## PROMPT
Lines below containing the word "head" should be copied out.

## DATASET CONTENT

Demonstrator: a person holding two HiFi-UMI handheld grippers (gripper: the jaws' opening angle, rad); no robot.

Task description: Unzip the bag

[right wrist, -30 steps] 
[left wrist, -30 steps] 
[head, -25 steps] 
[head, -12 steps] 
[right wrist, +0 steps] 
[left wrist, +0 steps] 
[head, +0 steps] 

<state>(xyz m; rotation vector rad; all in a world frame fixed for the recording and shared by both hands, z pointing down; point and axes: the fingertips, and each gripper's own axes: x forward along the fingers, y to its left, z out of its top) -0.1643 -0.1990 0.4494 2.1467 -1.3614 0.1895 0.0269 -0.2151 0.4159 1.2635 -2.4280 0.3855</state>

## RESULT FOR THIS EXERCISE
[head, -25 steps] 
[head, -12 steps] 
[head, +0 steps] 

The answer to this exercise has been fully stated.